KAPAK- Âl-i İmran 164. Ayet Işığında Peygamberimizin Örnekliği

KAPAK- Âl-i İmran 164. Ayet Işığında Peygamberimizin Örnekliği

‘’Gerçekten Allah, içlerinden bir Peygamber seçip kendilerine göndermekle mü’minlere büyük bir lütufta bulunmuştur. O Peygamber onlara Allah’ın âyetlerini okuyor, onları her türlü kötülüklerden temizliyor, onlara kitap ve hikmeti öğretiyor. Bundan önce onlar, hiç şüphesiz apaçık bir sapıklık içinde idiler’’ (Âl-i İmran, 164)

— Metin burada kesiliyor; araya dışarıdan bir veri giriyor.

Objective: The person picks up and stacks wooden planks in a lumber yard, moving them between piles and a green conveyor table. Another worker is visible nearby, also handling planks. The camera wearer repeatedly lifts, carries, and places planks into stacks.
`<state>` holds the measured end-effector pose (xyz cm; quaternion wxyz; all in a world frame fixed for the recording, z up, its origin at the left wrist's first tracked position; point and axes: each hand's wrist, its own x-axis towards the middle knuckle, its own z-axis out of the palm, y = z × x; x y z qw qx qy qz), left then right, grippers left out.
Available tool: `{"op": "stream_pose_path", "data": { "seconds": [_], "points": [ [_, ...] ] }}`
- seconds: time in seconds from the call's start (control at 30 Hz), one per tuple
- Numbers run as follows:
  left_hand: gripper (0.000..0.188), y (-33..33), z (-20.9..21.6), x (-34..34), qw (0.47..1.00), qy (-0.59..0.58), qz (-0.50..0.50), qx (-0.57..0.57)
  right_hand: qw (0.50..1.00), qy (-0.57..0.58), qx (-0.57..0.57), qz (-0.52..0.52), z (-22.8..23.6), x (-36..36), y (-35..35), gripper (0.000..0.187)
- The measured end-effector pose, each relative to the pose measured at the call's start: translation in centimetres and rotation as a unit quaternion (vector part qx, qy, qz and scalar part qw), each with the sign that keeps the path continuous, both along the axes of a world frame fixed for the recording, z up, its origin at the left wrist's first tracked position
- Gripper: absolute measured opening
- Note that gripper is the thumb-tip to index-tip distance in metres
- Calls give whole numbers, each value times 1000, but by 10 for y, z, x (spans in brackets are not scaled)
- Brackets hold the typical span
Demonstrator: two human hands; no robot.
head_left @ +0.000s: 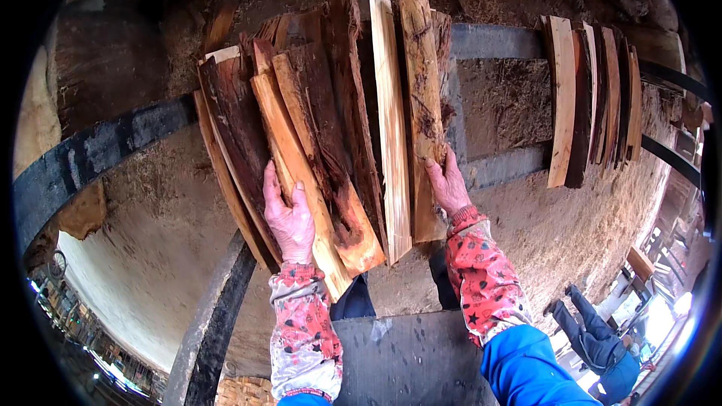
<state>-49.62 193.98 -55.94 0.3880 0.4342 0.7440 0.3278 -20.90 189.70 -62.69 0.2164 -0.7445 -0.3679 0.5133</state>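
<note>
In front of me, a row of rough wooden slabs lies side by side across a dark metal frame (500, 41). My left hand (289, 222) is closed at the edge of a pale wooden slat (289, 150), thumb on its face and fingers along its left side. Beside that slat is a shorter piece with a dark knot (353, 229). Farther right, my right hand (450, 184) grips the lower part of a narrow rounded bark-marked slab (423, 68). Between the hands stand dark bark slabs (346, 83) and a light split board (389, 128).
Another bundle of thin boards (594, 101) rests on the frame at the right. A black metal bar (214, 323) slants at the lower left, and a grey panel (410, 361) lies close to me. At the lower right is another person (602, 342) in dark trousers.
</note>
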Motion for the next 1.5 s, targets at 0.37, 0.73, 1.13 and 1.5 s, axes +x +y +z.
{"op": "stream_pose_path", "data": {
  "seconds": [0.37, 0.73, 1.13, 1.5],
  "points": [
    [54, -56, 66, -18, 990, 131, -14, -50, 987, -135, 35, 82, 66, -2, -21, 71],
    [46, -95, 57, -1, 988, 5, 35, -149, 972, -75, 89, 204, 133, -99, -62, 51],
    [39, -102, 34, -20, 972, -151, 126, -128, 948, -119, 9, 295, 135, -140, -25, 84],
    [38, -93, 38, -11, 983, -91, 96, -125, 942, -155, -79, 288, 103, -154, 21, 61]
  ]
}}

Yüce Allah’ın insanlık tarihi boyunca onların içinden peygamber seçip göndermesi, insanlara lütfetmiş olduğu en büyük nimetlerinden biridir. Çünkü peygamberler insanlığa daima yol gösterici olmuşlar, onların maddî ve daha ziyade mânevî alanlarda kalkınmalarını ve ilerlemelerini sağlamışlardır. Her peygamber insanlığa yeni ufuklar açmış, yenilikler getirmiş ve kendisine inananların insanca yaşamaları için onlara doğru yolu göstermiştir. Bunların sonuncusu, bütün insanlık için bir müjdeci, bir uyarıcı ve âlemlere rahmet olarak gönderilmiş olan Hz. Muhammed (s.a.s.)’dir. (bk. Enbiyâ 21/107; Ahzâb 33/40; Sebe’ 34/28). O’nu peygamber (resul) olarak göndermesi, yüce Allah’ın tarihî olarak ilk Müslümanlara, evrensel olarak da bütün insanlara verdiği nimetlerin en büyüğüdür.

Bu büyük nimeti ihsan eden zat, Allah Teâlâ’dır. Yukarıda zikrettiğimiz ayet-i celilede Cenâb-ı Hak, en büyük ismi olan “Allah” ismini kullanmıştır. Bu ismi mü’min de kâfir de iyi de kötü de herkes bilir. Dolayısıyla iyisiyle kötüsüyle bütün insanlığın Efendimiz (s.a.s.)’in kendilerine ne kadar büyük bir nimet olduğunu bilmeleri ve itiraf etmeleri için o nimeti ihsan edenin, özellikle bütün ilahi isimleri cem eden Hak Teâlâ’nın “Allah (c.c)” olduğu bildirilmiştir. Bu ifade, insanların iman ederek O’na tâbi olmaya ve O’nun ümmeti olabilme şerefine nâiliyete davette çok tesirlidir. Bu bakımdan “peygamber gönderme” nimetini anlayabilmek, O peygamberi gönderen Zât’ı tanımaya bağlıdır. Nitekim Halid b. Velid (r.a.)’ın şu hatırası bu hususu ne güzel izah eder:

Bir gün Hâlid b. Velid (r.a.), Arap kabîlelerinden birine uğramış ve kabîle reisi kendisine:

“Yâ Hâlid! Bize Allah’ın Rasûlü’nü, sûret ve sîreti ile tasvîr et” demişti.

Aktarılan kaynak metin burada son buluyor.